| Task requirements |
A faithful transcript of all the lines below, with no pictures, is the goal here.

Records from a dataset

[Start of section]

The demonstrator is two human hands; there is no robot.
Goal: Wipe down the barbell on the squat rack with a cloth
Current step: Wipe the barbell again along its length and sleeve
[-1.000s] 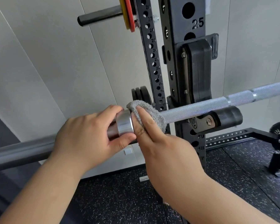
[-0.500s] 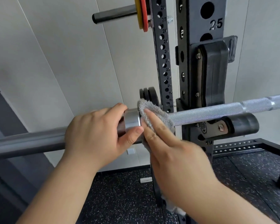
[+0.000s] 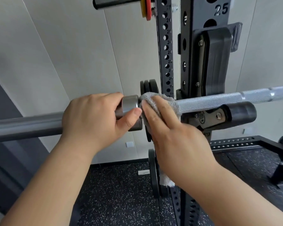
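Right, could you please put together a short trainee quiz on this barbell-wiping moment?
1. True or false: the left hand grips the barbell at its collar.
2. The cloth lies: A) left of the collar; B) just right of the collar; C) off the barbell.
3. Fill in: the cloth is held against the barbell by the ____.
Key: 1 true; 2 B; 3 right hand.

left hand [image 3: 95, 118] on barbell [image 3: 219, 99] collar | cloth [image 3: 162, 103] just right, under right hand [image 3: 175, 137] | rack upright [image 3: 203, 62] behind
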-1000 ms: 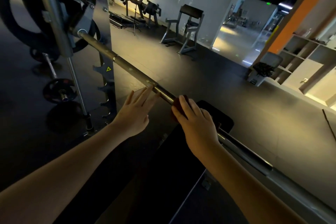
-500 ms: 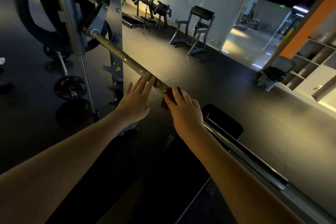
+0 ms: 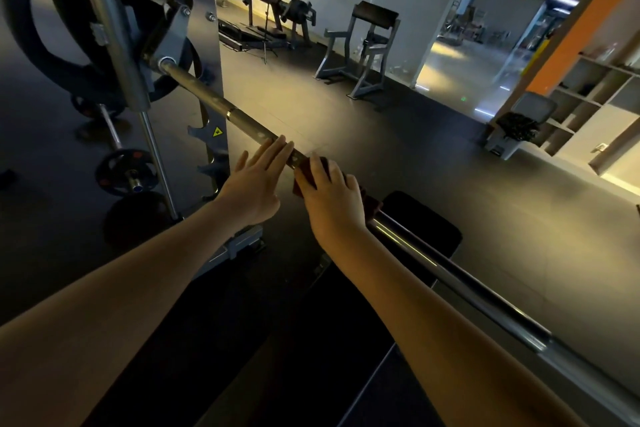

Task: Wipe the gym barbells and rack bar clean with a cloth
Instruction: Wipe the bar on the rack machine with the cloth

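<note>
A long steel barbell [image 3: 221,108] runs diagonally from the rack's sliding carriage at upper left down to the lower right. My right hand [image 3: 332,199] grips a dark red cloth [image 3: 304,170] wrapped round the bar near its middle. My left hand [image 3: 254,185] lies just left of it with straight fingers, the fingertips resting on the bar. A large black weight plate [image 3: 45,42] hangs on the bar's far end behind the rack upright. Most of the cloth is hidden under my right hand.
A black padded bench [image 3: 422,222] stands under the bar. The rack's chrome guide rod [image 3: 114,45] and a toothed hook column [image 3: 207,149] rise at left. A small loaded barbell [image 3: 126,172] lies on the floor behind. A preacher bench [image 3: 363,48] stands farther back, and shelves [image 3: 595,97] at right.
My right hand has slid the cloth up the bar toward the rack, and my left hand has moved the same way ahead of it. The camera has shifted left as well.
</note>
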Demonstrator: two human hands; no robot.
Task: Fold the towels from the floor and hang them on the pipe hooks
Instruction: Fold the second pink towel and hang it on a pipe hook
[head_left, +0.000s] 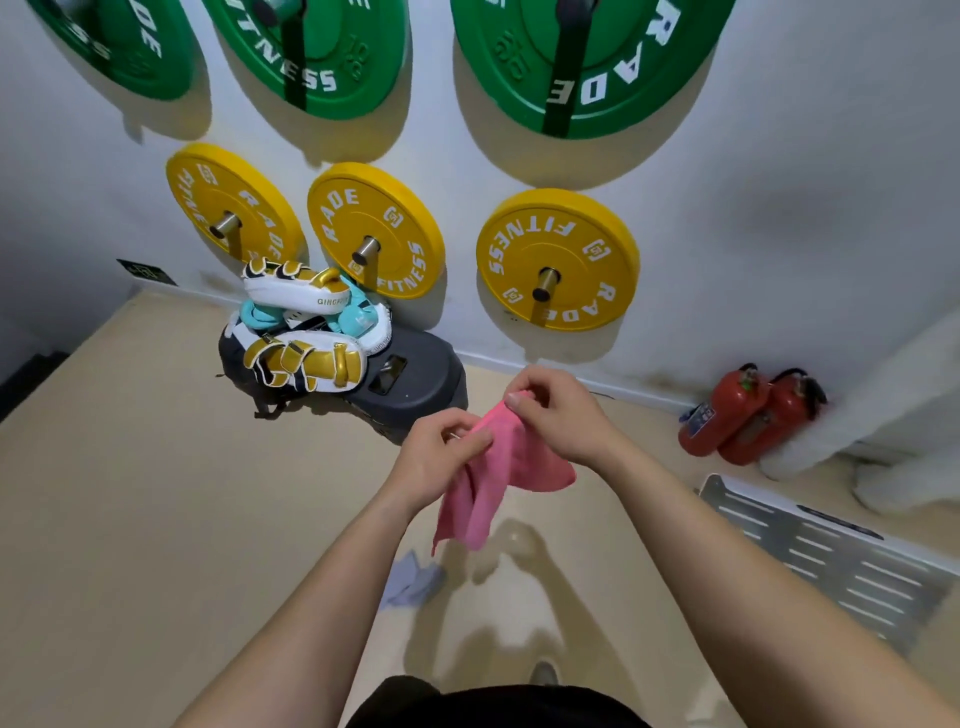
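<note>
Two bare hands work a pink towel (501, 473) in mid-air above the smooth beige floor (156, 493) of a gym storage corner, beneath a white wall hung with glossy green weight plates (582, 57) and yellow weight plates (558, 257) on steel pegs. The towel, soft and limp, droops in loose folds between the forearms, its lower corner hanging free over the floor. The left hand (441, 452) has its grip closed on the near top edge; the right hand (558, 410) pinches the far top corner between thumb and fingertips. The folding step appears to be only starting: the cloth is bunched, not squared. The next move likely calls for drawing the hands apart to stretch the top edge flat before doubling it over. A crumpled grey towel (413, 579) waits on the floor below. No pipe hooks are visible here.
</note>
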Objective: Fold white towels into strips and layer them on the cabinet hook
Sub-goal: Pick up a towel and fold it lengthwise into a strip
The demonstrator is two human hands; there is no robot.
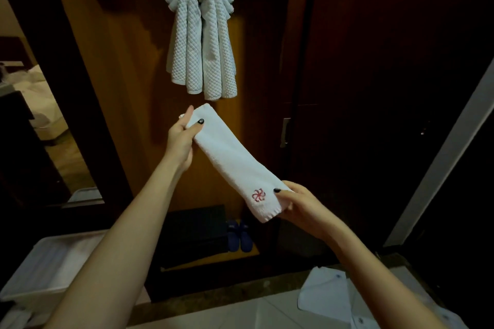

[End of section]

| Completed exercise |
The demonstrator is two human hands; there is no robot.
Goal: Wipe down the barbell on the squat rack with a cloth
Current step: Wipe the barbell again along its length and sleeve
[-1.000s] 
[-0.500s] 
[+0.000s] 
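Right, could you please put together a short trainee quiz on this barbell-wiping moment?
1. True or false: the left hand grips the barbell at its collar.
2. The cloth lies: A) left of the collar; B) just right of the collar; C) off the barbell.
3. Fill in: the cloth is held against the barbell by the ____.
Key: 1 true; 2 B; 3 right hand.

left hand [image 3: 95, 118] on barbell [image 3: 219, 99] collar | cloth [image 3: 162, 103] just right, under right hand [image 3: 175, 137] | rack upright [image 3: 203, 62] behind
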-1000 ms: 
-500 ms: 
+0 ms: 

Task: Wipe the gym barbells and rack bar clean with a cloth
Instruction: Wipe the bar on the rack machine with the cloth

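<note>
A long steel barbell [image 3: 221,108] runs diagonally from the rack's sliding carriage at upper left down to the lower right. My right hand [image 3: 332,199] grips a dark red cloth [image 3: 304,170] wrapped round the bar near its middle. My left hand [image 3: 254,185] lies just left of it with straight fingers, the fingertips resting on the bar. A large black weight plate [image 3: 45,42] hangs on the bar's far end behind the rack upright. Most of the cloth is hidden under my right hand.
A black padded bench [image 3: 422,222] stands under the bar. The rack's chrome guide rod [image 3: 114,45] and a toothed hook column [image 3: 207,149] rise at left. A small loaded barbell [image 3: 126,172] lies on the floor behind. A preacher bench [image 3: 363,48] stands farther back, and shelves [image 3: 595,97] at right.
My right hand has slid the cloth up the bar toward the rack, and my left hand has moved the same way ahead of it. The camera has shifted left as well.
</note>
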Demonstrator: two human hands; no robot.
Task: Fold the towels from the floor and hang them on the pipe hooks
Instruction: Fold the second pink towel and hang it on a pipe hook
[head_left, +0.000s] 
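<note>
Two bare hands work a pink towel (501, 473) in mid-air above the smooth beige floor (156, 493) of a gym storage corner, beneath a white wall hung with glossy green weight plates (582, 57) and yellow weight plates (558, 257) on steel pegs. The towel, soft and limp, droops in loose folds between the forearms, its lower corner hanging free over the floor. The left hand (441, 452) has its grip closed on the near top edge; the right hand (558, 410) pinches the far top corner between thumb and fingertips. The folding step appears to be only starting: the cloth is bunched, not squared. The next move likely calls for drawing the hands apart to stretch the top edge flat before doubling it over. A crumpled grey towel (413, 579) waits on the floor below. No pipe hooks are visible here.
</note>
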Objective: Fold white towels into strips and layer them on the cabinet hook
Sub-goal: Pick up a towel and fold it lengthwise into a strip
The demonstrator is two human hands; there is no robot.

The exercise has been answered, and the work is done.